=== What is needed ===
The required result is every line of the records that includes "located".
- Opening Delimiter -
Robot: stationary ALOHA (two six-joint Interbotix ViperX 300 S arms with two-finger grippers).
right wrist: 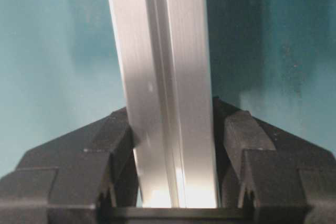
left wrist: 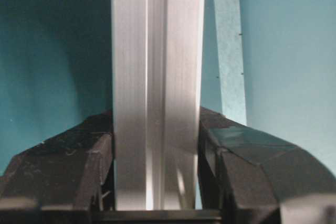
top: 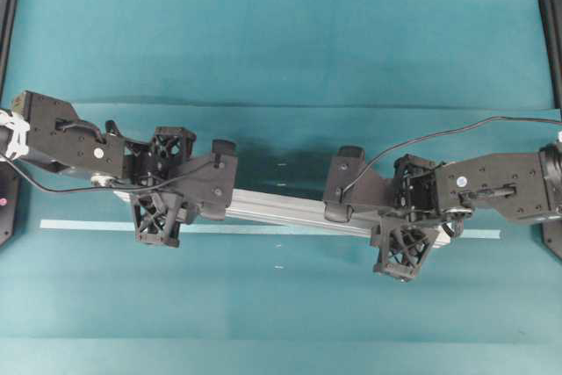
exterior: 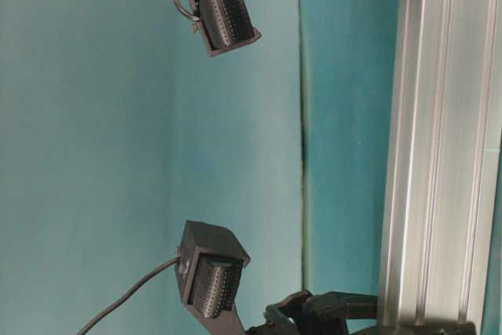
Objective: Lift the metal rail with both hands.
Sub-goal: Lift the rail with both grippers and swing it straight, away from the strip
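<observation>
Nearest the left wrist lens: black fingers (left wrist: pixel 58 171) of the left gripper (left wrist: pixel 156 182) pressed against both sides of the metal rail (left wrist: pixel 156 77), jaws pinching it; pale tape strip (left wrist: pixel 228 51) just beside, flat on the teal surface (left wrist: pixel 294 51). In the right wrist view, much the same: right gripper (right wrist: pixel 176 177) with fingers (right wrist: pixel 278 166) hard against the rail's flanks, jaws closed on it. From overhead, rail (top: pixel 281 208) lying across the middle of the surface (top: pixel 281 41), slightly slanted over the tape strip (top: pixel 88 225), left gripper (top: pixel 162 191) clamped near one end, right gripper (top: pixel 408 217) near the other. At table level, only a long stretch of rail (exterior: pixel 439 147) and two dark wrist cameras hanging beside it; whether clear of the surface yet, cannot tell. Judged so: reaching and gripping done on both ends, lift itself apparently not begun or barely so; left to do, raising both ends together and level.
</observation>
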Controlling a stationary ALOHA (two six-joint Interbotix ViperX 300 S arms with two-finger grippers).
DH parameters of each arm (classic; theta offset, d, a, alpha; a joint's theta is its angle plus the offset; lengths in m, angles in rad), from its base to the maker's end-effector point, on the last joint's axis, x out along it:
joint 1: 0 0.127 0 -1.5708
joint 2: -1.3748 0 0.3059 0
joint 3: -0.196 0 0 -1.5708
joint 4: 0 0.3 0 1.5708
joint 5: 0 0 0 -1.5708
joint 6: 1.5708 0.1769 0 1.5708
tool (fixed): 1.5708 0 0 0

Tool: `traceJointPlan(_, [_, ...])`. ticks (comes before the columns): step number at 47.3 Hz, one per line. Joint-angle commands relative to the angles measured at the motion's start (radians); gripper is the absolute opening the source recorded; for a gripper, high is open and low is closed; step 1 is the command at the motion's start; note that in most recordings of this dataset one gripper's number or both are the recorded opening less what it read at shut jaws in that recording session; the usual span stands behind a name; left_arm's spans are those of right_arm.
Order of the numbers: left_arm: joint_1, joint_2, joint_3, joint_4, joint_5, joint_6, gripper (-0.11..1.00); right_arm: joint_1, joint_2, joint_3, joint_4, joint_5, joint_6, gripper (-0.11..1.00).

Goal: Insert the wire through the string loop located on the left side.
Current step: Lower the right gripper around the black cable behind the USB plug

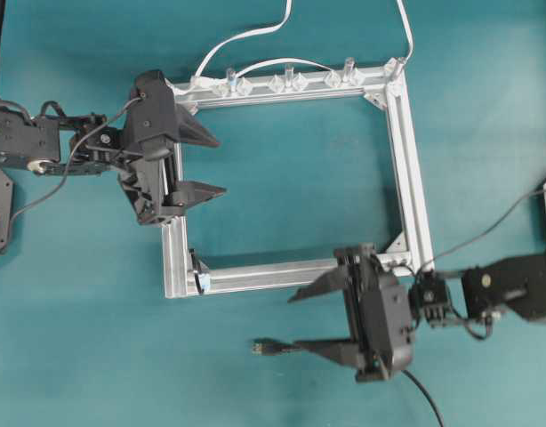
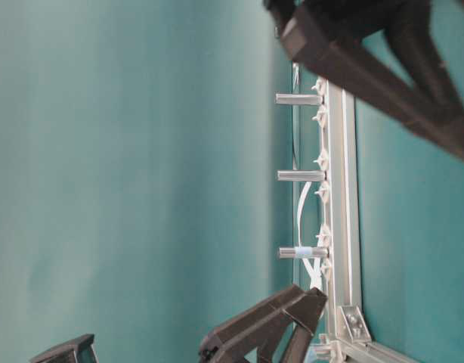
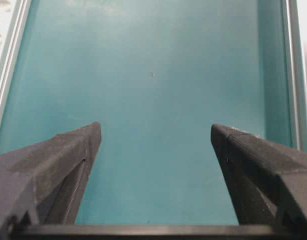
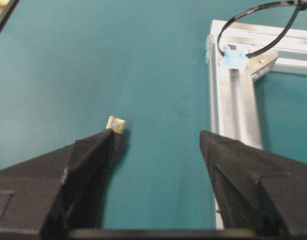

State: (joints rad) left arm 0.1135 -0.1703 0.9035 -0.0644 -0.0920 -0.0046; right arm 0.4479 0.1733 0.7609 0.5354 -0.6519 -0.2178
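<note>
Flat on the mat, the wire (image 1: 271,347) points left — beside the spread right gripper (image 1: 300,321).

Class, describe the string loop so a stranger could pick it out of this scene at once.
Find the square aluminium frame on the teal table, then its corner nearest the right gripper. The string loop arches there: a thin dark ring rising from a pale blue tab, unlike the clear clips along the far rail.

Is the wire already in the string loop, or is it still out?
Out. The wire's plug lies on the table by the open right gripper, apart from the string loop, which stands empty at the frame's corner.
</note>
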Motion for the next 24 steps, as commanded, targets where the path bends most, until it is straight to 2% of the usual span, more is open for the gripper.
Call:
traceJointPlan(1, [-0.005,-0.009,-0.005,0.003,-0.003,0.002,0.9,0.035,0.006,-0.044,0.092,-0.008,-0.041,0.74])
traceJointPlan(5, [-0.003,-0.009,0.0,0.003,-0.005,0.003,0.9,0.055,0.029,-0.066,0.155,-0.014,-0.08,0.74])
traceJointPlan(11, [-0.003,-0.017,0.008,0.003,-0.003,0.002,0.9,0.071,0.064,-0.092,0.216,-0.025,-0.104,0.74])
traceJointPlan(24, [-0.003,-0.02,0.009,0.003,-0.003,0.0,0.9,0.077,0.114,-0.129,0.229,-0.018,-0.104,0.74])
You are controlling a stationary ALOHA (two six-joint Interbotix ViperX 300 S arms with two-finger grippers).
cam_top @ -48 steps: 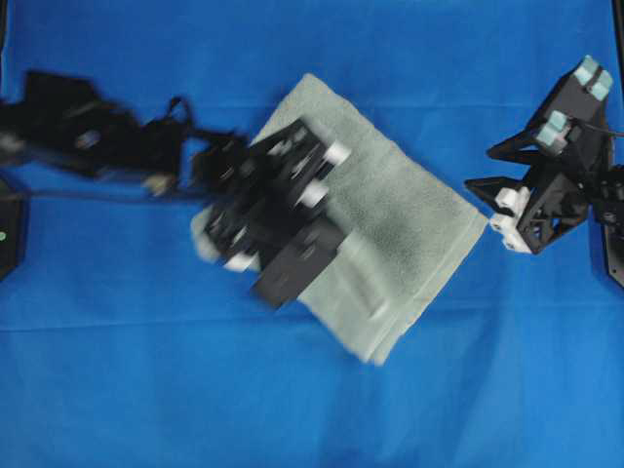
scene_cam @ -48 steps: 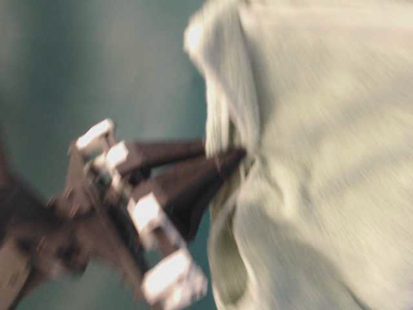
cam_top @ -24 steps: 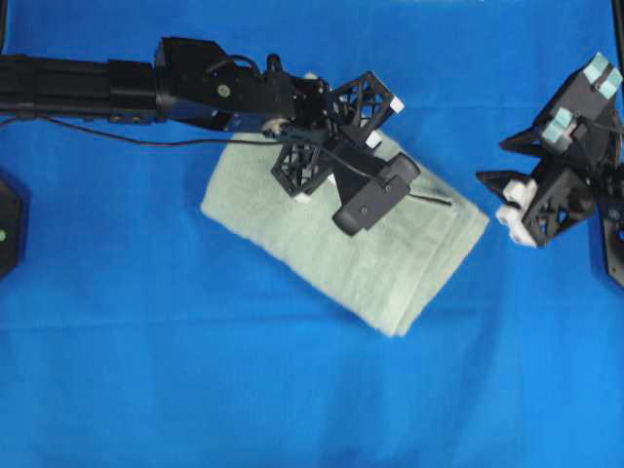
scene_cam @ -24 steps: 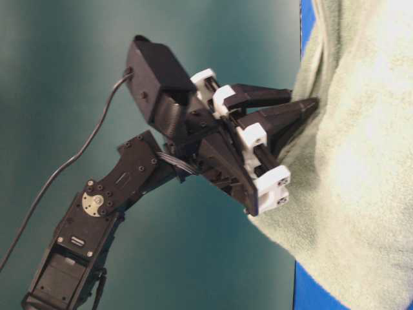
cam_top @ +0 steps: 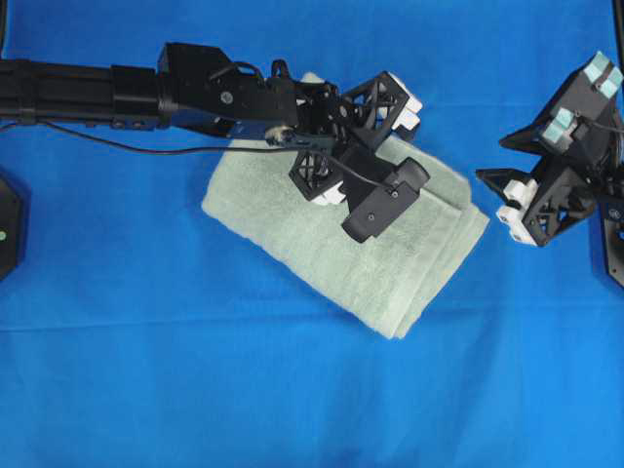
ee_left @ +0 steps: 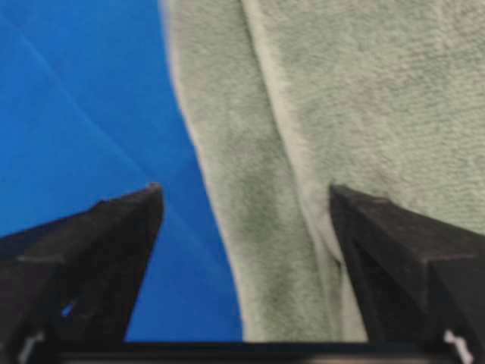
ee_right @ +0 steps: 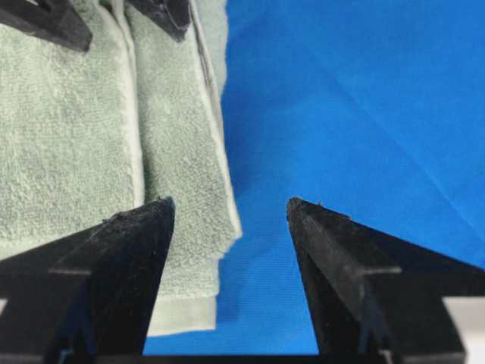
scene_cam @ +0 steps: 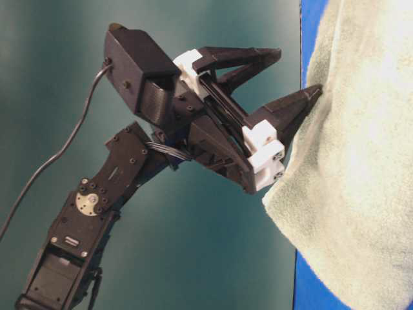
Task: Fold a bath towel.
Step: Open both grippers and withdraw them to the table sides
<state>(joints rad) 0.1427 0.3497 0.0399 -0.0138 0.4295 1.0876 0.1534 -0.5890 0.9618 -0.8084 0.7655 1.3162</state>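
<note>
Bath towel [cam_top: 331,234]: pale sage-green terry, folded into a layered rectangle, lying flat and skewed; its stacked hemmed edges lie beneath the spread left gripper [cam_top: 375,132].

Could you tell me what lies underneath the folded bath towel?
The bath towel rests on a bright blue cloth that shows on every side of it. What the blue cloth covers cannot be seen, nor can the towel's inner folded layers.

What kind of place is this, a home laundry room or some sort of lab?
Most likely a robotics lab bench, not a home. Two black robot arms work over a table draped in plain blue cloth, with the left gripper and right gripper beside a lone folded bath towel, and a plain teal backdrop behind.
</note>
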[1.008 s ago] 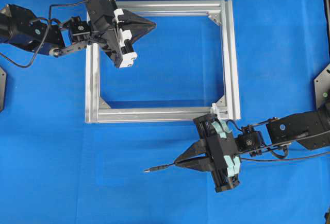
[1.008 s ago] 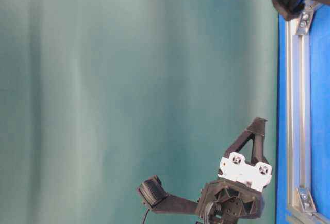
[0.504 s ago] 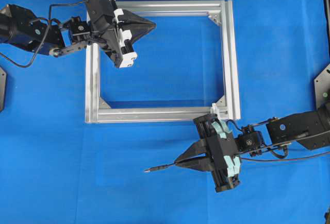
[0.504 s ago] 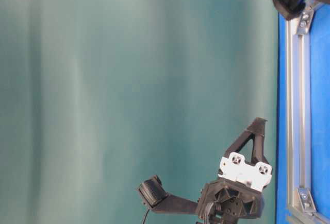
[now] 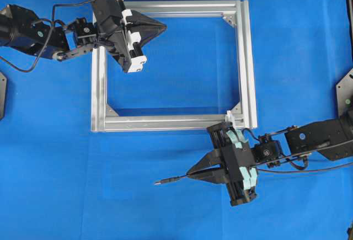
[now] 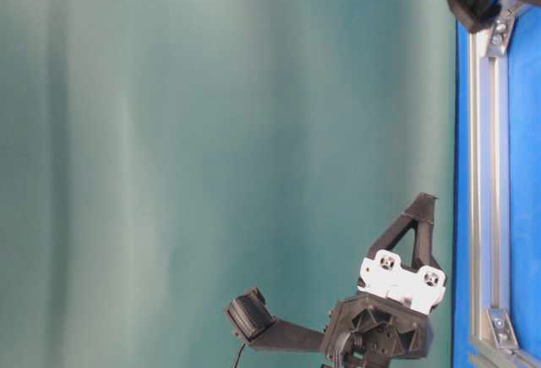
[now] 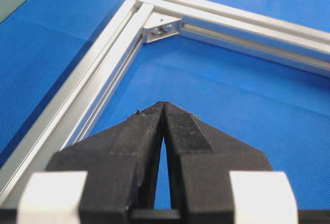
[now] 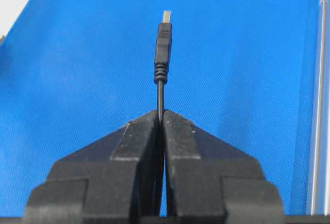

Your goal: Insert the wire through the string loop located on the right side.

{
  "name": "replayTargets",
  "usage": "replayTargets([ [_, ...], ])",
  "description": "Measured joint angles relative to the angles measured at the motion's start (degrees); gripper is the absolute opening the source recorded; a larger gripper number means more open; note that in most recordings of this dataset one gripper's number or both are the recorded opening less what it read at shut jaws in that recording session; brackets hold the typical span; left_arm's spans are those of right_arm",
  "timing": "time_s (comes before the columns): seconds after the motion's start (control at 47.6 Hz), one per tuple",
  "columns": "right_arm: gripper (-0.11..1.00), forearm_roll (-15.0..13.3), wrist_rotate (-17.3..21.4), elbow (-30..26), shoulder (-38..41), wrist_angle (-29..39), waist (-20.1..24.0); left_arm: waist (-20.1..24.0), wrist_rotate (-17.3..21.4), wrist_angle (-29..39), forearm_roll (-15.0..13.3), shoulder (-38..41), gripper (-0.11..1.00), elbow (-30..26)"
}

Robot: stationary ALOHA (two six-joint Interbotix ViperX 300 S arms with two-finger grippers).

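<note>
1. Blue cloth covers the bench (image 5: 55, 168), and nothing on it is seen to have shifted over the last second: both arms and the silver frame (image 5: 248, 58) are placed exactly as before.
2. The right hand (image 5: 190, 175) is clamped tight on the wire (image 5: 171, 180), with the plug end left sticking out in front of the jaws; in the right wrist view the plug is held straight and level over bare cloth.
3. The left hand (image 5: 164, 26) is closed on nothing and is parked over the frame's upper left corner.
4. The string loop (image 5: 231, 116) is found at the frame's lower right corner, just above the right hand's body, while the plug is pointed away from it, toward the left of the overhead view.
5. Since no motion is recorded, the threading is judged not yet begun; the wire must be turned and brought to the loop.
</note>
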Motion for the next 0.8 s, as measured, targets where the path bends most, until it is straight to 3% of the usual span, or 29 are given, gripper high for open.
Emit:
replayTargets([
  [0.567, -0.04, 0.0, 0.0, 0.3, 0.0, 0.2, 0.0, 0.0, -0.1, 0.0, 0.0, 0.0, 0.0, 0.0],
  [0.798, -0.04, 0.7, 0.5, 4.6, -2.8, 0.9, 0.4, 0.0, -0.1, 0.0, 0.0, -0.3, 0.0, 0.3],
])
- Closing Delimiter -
=== Finished task ===
Goal: Insert the wire through the string loop located on the left side.
Your goal: Insert the wire through the string loop located on the right side.

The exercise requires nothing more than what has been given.